People at the meeting told the governor that they came to the United States to work and be productive members of the community, but there aren't enough opportunities for them to learn English and use their experience and skills so they can enter the workplace.
Claude Rwaganje, executive director of Community Financial Literacy, said even low-wage jobs require English language skills and there is often a six-month wait to enroll in English language courses.
"We have doctors, lawyers and engineers -- unfortunately, they're cleaning houses and housekeeping in hotels," Rwaganje said.
Small-business owners asked for help in securing capital to start and expand businesses. LePage stopped at the African markets on Forest Avenue and Congress Street before the town hall meeting.
"We can solve the employment issue. We can solve the language barrier. Those are easy," LePage said. "We just need to do it."
The Sudanese residents also asked the governor to help fund a new community center so children can have a place to spend their time, other than the streets. Single mothers said the center should provide day care so women can pursue an education, work or start their own businesses.
LePage said he would try to find funding for a center.
"We will work on that with the city of Portland and the Maine State Housing Authority," he said, later adding, "All the money I spend comes from the Legislature. I can't promise something I don't have in my pocket."
Housing was also raised as an issue.
LePage toured three apartments on Kennedy Street and one on Spring Brook Way before the meeting, a spokesman said. He told the audience that he would convene a meeting with the Maine State Housing Authority to discuss the "deplorable" living conditions in at least one of the subsidized units. "We saw deferred maintenance that is just unacceptable," he said.
Margaret Laam, a single mother, said she struggles to take care of her 7-year-old while going to school and working seven days a week.

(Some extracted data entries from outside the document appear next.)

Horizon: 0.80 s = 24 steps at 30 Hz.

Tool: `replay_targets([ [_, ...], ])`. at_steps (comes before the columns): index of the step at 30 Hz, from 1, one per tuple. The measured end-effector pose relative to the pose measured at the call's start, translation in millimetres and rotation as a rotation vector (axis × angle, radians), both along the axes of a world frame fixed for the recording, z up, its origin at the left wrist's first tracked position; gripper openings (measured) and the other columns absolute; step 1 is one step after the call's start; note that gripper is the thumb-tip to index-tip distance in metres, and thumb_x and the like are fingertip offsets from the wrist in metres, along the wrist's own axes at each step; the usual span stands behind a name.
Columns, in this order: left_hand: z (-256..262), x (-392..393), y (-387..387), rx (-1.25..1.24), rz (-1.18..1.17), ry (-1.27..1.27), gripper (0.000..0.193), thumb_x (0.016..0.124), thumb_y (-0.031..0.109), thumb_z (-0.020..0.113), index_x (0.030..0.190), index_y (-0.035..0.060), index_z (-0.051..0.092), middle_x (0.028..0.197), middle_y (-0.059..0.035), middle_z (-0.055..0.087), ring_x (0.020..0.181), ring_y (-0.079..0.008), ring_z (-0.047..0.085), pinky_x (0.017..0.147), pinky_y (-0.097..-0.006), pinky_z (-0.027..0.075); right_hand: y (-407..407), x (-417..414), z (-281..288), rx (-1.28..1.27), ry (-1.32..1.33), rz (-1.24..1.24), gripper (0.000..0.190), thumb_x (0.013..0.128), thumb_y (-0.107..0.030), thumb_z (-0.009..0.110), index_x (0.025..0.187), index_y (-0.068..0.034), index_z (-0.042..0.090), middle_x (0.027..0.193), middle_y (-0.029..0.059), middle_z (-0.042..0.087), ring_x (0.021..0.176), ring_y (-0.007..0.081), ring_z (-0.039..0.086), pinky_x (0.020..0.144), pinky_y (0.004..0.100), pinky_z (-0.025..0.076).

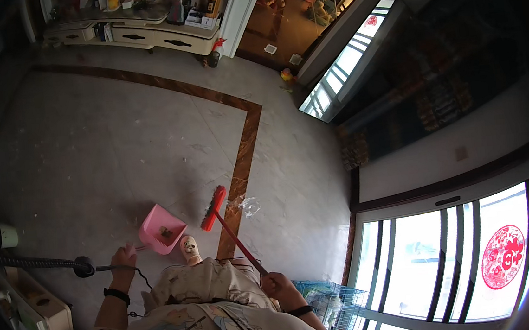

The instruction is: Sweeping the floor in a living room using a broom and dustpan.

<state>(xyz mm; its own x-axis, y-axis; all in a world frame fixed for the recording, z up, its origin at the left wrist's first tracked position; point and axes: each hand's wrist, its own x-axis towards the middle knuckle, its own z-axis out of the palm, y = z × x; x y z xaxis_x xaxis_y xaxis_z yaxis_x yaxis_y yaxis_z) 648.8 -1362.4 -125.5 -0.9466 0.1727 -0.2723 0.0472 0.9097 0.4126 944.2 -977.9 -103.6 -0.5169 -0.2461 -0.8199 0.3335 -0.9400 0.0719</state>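
Observation:
My left hand [124,262] grips the handle of a pink plastic dustpan [170,219], low at the left of my feet. A small brown scrap [165,232] lies inside the pan. In my right hand [277,284] is the dark red pole of a broom [214,208]. Its red head, with dark bristles facing left, is on or just above the grey floor beside the brown tile strip. Right of the head, a piece of clear plastic wrap [249,206] lies partly across the strip. One slipper [189,248] shows between dustpan and broom.
Small specks dot the grey tile floor [113,132]. A drawer cabinet [176,39] stands at the far wall, with a spray bottle [217,51] beside it. A wire cage [330,304] is close at my right, near glass doors [412,256]. A cream cabinet [52,312] stands at left.

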Motion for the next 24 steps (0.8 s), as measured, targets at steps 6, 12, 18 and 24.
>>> replay_targets([
  [6,-15,1,4,-0.030,0.025,0.016,0.030,0.071,0.021,0.066,0.089,-0.0012,0.057,0.088,-0.0230,0.062,0.085,-0.0406,0.059,0.075,-0.0472,0.047,42,83,48,0.072,-0.146,-0.117,0.018,0.083,-0.005,0.044,0.065,-0.009,0.041,0.050,-0.0029,0.033,0.040,0.0083,0.031,0.038,0.0232,0.024],
  [12,-18,25,11,-0.229,-0.084,0.169,0.032,0.079,0.023,0.060,0.102,0.0009,0.054,0.088,-0.0226,0.062,0.075,-0.0376,0.060,0.068,-0.0458,0.048,116,70,-6,0.373,-0.415,0.032,0.022,0.080,-0.008,0.046,0.058,-0.009,0.041,0.046,0.0014,0.038,0.037,0.0136,0.036,0.036,0.0257,0.030],
  [18,-9,73,9,-0.415,-0.269,0.378,0.034,0.085,0.020,0.051,0.116,0.0055,0.048,0.107,-0.0199,0.056,0.075,-0.0305,0.059,0.064,-0.0423,0.049,148,2,-92,0.373,-0.428,0.176,0.024,0.080,-0.007,0.045,0.058,-0.012,0.037,0.045,0.0020,0.034,0.033,0.0151,0.032,0.032,0.0279,0.027],
  [24,17,101,25,-0.185,0.074,0.195,0.033,0.084,0.024,0.051,0.110,0.0035,0.051,0.078,-0.0188,0.059,0.061,-0.0292,0.060,0.059,-0.0412,0.049,88,-60,-77,0.259,-0.052,0.344,0.022,0.082,-0.012,0.050,0.061,-0.014,0.045,0.046,-0.0010,0.040,0.035,0.0137,0.039,0.030,0.0275,0.028],
])
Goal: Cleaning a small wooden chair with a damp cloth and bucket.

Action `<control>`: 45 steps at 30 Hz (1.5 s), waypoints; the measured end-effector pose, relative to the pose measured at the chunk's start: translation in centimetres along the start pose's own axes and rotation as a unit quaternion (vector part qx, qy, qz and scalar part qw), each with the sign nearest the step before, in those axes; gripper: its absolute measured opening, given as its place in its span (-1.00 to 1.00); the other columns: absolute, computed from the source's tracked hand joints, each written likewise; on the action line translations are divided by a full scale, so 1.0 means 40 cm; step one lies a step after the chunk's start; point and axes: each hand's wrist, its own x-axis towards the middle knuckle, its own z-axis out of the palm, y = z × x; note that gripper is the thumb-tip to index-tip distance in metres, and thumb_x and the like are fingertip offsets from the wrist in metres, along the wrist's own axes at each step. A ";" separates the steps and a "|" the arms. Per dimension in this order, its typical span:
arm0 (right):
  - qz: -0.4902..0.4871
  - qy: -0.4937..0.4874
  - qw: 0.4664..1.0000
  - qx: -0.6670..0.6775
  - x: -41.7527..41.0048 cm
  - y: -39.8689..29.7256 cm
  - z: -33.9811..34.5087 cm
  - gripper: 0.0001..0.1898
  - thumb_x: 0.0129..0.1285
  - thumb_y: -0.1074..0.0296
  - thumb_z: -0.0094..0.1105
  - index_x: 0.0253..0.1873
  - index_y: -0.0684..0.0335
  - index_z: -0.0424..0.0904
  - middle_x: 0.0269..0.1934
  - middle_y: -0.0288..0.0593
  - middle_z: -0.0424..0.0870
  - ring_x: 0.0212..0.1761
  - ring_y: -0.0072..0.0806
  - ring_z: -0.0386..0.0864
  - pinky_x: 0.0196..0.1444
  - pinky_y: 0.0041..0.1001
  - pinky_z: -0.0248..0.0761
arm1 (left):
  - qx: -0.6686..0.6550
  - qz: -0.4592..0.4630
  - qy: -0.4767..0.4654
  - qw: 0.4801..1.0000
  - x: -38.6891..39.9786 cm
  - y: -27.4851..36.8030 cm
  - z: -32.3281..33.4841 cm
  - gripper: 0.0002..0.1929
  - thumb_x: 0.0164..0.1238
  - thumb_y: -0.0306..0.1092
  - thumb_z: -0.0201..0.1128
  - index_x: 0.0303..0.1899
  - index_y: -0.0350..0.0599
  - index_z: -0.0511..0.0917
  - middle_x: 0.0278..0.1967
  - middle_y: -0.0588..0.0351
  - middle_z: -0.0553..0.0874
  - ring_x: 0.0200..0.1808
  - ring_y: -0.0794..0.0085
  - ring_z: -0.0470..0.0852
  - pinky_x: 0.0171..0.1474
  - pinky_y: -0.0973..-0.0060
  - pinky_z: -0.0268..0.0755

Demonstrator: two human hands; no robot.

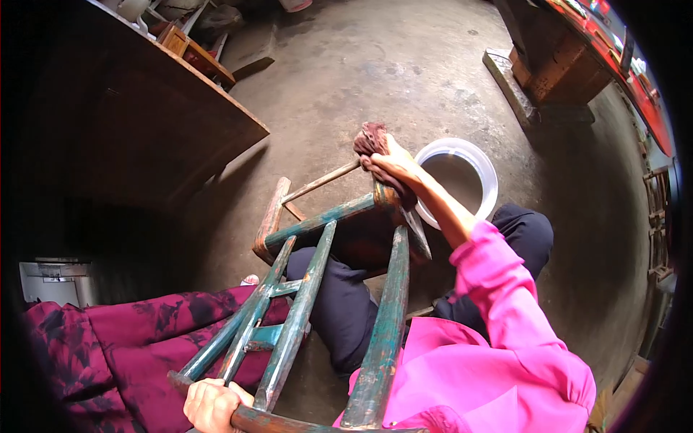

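Observation:
A worn wooden chair with chipped green paint [306,303] lies tilted across the person's lap, its backrest towards the person and its legs pointing away. My left hand [212,405] is closed around the top rail of the backrest at the lower left. My right hand [391,162] grips a wet-looking brownish-red cloth [371,139] and presses it around a chair leg near the seat corner. Beside the right forearm, a white plastic bucket [489,181] with dark liquid in it stands on the floor. The leg under the cloth is partly hidden.
A large dark wooden panel or table [178,108] fills the upper left. At the upper right, a table with a red top [639,103] holds several items. Maroon patterned fabric [157,335] lies at the lower left. Concrete floor [346,81] surrounds the bucket.

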 end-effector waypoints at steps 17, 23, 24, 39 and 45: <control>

As her income increased, so did her rent. Now that she earns $30,000 a year, Laam said, she is no longer eligible for food stamps or MaineCare. "All of my money is going out the window."
LePage said it is "insane" for rent in subsidized housing units to increase as income goes up. He also said he has been working for three years to reform food assistance and subsidized housing programs to help people who are trying to get ahead.
Mark Adelson, executive director of the Portland Housing Authority, which manages the Kennedy Park and Riverton units, said it was "unfortunate" that the governor didn't let the authority know about the visit and arrange a meeting to talk about the housing issues.
Adelson said Kennedy Park was inspected in July by the U.S. Department of Housing and Urban Development. "We got a very high score so I'm not quite sure what the governor was referring to," he said.
Federal law requires residents to pay 30 percent of their income toward rent to qualify for subsidized housing or rental assistance, he said. A tenant's share of the cost goes up as his or her income goes up.
"I think (LePage) needs a clearer understanding about how it works," Adelson said. "If he had called and gave us some notice that he was coming, we would have been happy to review with him all of our programs."